Animals were housed in a temperature-controlled light-regulated space with 12-hour light and dark cycles and were given unrestricted access to food and water throughout the experiments. The protocol used in this study was approved by the animal care and use committee of the University of California, Irvine.

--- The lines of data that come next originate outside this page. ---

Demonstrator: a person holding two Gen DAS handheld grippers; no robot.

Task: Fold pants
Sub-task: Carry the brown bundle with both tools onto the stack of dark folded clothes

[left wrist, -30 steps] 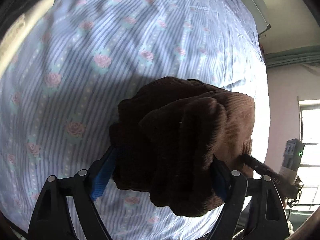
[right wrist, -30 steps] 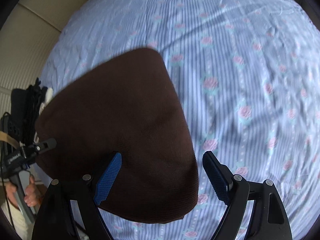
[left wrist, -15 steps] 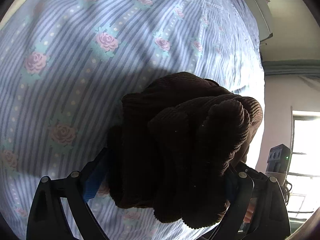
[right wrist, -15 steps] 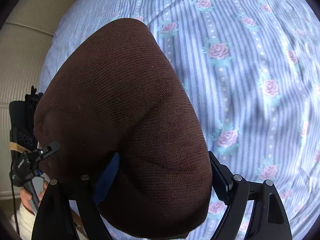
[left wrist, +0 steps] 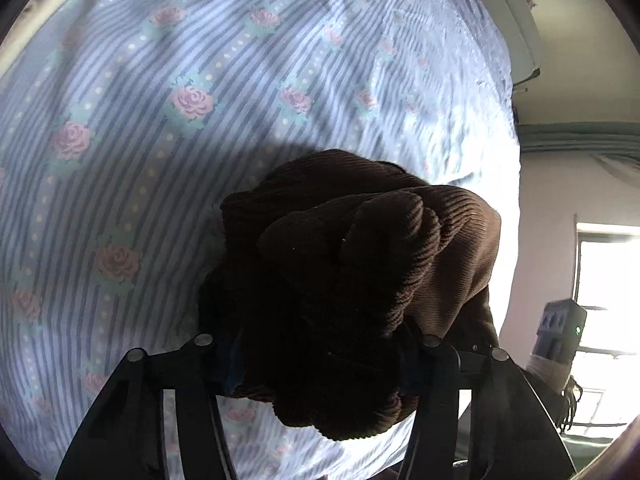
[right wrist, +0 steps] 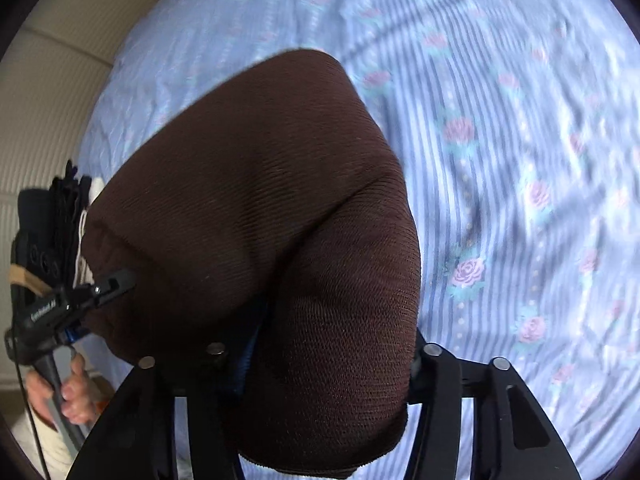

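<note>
The brown corduroy pants are bunched between the fingers of my left gripper, which is shut on them and holds them above the bed. In the right wrist view the same pants hang as a broad brown fold, and my right gripper is shut on their near end. The fabric hides most of both grippers' blue pads. The left gripper also shows at the left of the right wrist view, gripping the pants' far edge.
A bed sheet with blue stripes and pink roses fills both views. A cream padded headboard stands at the left. A pink wall and a bright window lie to the right. A person's hand holds the left gripper's handle.
My right gripper has closed on the pants, which were loose between its open fingers a second ago. Both grippers have shifted over the sheet with the pants.
</note>
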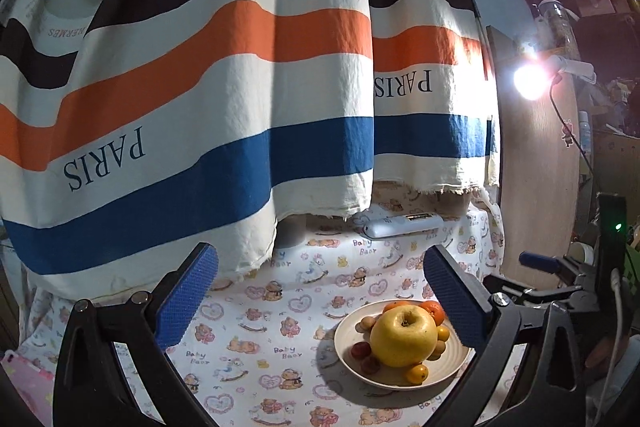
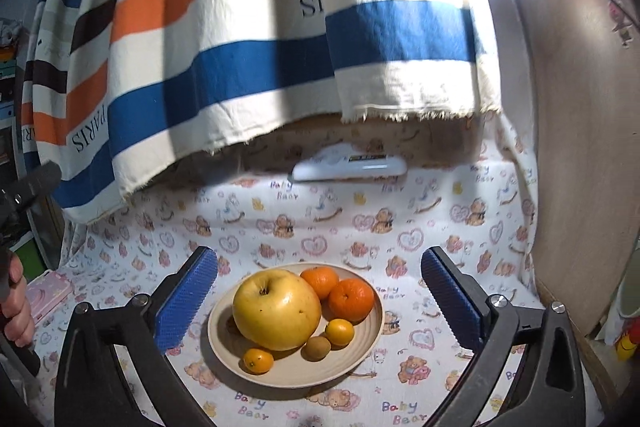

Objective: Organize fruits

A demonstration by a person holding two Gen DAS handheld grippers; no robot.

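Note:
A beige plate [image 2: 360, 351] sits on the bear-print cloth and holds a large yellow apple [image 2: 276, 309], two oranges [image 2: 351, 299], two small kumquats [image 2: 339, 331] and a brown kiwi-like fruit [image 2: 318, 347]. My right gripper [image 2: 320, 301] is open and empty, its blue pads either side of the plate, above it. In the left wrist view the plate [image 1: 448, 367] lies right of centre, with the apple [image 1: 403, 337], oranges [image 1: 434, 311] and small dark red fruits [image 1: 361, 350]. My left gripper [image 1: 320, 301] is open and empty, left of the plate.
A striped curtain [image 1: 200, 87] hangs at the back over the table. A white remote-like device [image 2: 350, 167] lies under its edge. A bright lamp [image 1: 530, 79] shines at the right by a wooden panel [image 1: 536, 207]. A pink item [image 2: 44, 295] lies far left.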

The pregnant animals and their offspring were randomly assigned to the following experimental groups (n=5 each): SHR-R group, consisting of SHR rats that were given regular diet throughout the experiment (7 months); SHR-T group, consisting of SHR rats that were given test (antioxidant-rich) diet throughout the experiment; SHR-S group, consisting on rats that received test diet for 4 months and then were switched to a regular diet for the remaining 3 months; and the WKY group, consisting of WKY rats given a regular diet throughout the experiments.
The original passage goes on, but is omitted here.